*What to work on:* Below are the records; copy each line in which "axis" can be found.

Excerpts from a dataset:
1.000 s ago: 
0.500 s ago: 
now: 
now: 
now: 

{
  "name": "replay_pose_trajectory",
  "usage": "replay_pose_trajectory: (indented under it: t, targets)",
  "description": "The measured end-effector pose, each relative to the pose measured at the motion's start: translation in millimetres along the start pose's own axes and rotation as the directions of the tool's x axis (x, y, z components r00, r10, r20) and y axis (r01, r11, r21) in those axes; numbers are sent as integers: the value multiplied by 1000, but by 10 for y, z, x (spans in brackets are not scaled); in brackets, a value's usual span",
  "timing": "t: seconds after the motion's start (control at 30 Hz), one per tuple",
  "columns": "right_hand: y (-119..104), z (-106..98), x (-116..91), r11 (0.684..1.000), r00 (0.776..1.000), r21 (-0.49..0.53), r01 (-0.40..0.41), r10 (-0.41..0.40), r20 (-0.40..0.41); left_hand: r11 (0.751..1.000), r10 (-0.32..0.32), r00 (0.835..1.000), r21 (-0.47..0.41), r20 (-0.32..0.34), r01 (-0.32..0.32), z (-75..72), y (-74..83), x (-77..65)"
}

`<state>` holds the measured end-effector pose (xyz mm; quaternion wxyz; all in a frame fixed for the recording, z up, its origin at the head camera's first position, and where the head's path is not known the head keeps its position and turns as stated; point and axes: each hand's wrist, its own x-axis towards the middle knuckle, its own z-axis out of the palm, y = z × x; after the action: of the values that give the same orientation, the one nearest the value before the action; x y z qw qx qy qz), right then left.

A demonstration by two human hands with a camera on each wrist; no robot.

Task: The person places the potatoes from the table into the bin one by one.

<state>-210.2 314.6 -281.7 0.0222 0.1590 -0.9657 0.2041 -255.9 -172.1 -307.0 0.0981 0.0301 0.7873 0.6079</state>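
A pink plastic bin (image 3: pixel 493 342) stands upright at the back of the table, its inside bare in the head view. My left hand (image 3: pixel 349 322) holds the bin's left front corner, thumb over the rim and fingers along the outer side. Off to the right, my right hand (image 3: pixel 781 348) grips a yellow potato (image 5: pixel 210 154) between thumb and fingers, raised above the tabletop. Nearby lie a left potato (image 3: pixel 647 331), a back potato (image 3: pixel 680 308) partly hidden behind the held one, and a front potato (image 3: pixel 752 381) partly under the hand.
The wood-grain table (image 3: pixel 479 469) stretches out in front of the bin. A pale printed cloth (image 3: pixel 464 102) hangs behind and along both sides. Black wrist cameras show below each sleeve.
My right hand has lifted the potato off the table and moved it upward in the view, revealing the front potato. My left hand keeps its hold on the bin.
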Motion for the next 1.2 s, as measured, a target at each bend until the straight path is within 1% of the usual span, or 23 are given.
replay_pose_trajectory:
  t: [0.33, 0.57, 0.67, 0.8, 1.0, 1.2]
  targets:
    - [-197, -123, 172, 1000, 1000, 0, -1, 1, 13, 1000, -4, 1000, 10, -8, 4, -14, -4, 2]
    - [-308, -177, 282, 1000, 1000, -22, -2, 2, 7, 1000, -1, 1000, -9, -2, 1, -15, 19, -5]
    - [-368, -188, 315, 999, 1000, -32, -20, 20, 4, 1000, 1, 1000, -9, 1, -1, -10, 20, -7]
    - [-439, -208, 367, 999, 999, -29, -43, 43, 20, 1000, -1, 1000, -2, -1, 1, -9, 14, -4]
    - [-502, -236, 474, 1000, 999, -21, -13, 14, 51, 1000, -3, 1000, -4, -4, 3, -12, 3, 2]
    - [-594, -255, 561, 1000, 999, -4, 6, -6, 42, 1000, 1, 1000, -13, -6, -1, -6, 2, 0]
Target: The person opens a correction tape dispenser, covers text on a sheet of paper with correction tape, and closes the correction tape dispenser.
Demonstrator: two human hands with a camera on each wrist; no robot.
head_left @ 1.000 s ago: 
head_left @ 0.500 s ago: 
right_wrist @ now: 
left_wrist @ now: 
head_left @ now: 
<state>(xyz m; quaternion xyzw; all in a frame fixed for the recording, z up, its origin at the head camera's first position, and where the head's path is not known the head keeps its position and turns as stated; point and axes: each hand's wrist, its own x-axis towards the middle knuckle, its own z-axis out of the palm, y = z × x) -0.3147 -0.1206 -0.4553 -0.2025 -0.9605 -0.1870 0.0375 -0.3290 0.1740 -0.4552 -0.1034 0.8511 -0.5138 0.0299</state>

*Response area:*
  "description": "The measured end-effector pose, each relative to the pose measured at the motion's start: translation in millimetres along the start pose's own axes and rotation as the directions of the tool's x axis (x, y, z components r00, r10, r20) and y axis (r01, r11, r21) in those axes; numbers are sent as integers: the value multiplied by 1000, but by 10 for y, z, x (spans in brackets are not scaled); in brackets, a value's usual span",
`<state>` holds the measured end-effector pose (xyz mm; quaternion wxyz; all in a frame fixed for the recording, z up, its origin at the head camera's first position, and where the head's path is not known the head keeps its position and turns as stated; point and axes: each hand's wrist, its own x-axis towards the middle knuckle, its own z-axis out of the palm, y = z × x; after the action: of the values that give the same orientation, the one nearest the value before the action; x y z qw qx qy qz), right then left.
<state>(xyz m; quaternion xyzw; all in a frame fixed for the recording, z up, its origin at the head camera's first position, and where the head's path is not known the head keeps its position and turns as stated; point and axes: each hand's wrist, its own x-axis towards the middle knuckle, its own z-axis out of the palm, y = z × x) -0.3147 -0.1206 -0.4553 -0.2025 -0.9605 -0.1870 0.0375 -0.3290 0.1740 -0.4552 -0.1034 0.8511 -0.5138 0.0299</state>

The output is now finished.